PERSPECTIVE: Arshile Gorky Retrospective At The Philadelphia Museum

PERSPECTIVE: ARSHILE GORKY RETROSPECTIVE AT THE PHILADELPHIA MUSEUM OF ART

11/16/perspective_arshile_gorky/
Philadelphia Citypaper –
Nov 16 2009

A retrospective exhibition should be more than just the collection
and display of work from the lifetime of an artist. It should also be
necessary in some way, whether due to changes in critical approaches to
art history, new scholarship on the artist’s life and work, hitherto
unknown or unseen works that revise the existing inventory of the
artist, or a new curatorial approach. "Arshile Gorky: A Retrospective,"
at the Philadelphia Museum of Art, is an august example of a proper
retrospective — almost 30 years has elapsed since the last large
gathering of Gorky’s work, and it is clearly time for another look.

Michael R. Taylor, the curator of the exhibition, never chooses his
exhibitions lightly — he is a curator and an art historian when
he tackles his projects (this one was five years in the making).
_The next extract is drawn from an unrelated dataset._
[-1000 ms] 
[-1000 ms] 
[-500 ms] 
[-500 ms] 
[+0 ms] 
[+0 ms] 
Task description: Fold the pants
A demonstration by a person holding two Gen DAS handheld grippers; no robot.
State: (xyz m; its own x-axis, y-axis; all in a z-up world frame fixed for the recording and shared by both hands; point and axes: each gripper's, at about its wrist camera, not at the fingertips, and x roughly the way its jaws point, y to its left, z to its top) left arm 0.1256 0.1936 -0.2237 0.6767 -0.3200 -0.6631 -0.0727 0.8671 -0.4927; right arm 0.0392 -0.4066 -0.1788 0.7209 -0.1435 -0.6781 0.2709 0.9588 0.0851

For
Taylor, it’s not just about looking at art; it’s about asking questions
that a retrospective can hopefully answer. With three new biographies
about Gorky, as well as revisions to the study and understanding of the
development of modern American abstraction and surrealism in recent
decades, Taylor recognized that it was time to revisit the artist’s
life and work, and the show delivers grandly. It is a visual spectacle
— a feast for the eyes, and also a provocative reconsideration of one
of the most talented and self-driven painters in American modern art.

It’s hard to go wrong with an artist like Gorky. His long periods
of self-imposed apprenticeships with artists such as Cézanne and
Picasso clearly paid off; his ability to absorb the modern languages
of pictorial structure and the handling of paint and color stands
out among his contemporaries. It’s not that he is better — he
is different. I don’t know of any other modern artist who enacted
apprenticeships with recent and current "masters" and stayed closely
dedicated to them for such long and intensive periods of study. Gorky
works like an academic within a modern vocabulary, and Taylor’s
curatorial decisions expose his artistic process during the course of
the exhibition. The drawings and paintings in the "Nighttime, Enigma,
and Nostalgia" series from 1931-34, for example, guide viewers from an
inspirational source by Giorgio de Chirico to a final painted solution
unleashed almost entirely from where the artist began (observing this
creative track should push aside any accusations by his detractors of
a lack of individuality or originality in Gorky’s "apprenticeships").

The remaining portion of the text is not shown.